TASK TO CARRY OUT » Print the whole listing below exactly, skipping every picture.

DATASET CONTENT »
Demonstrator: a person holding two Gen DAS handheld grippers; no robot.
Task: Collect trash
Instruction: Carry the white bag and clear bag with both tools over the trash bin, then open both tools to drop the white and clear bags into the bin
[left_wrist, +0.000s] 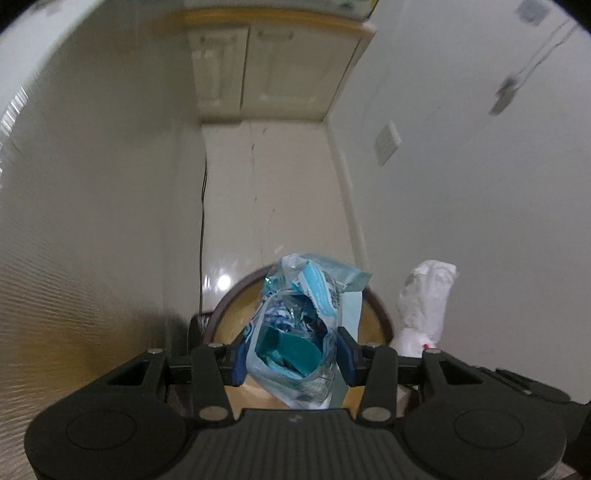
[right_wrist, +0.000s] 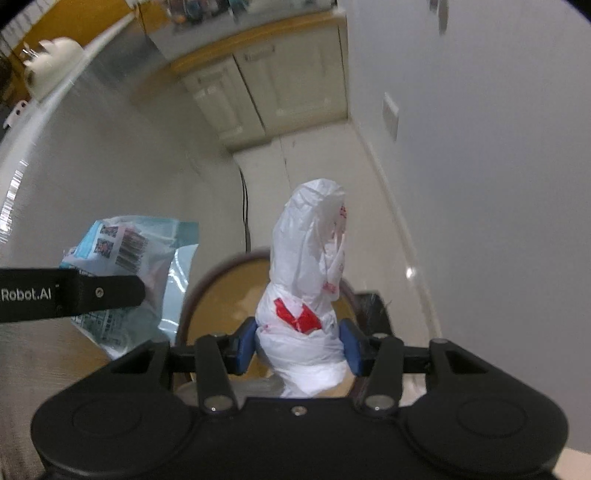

REPLY TO THE EXERCISE »
Demonstrator: a person holding two Gen DAS handheld grippers; no robot.
Task: Collect trash
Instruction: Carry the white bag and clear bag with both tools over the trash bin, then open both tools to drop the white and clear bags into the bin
[left_wrist, +0.000s] 
[right_wrist, +0.000s] 

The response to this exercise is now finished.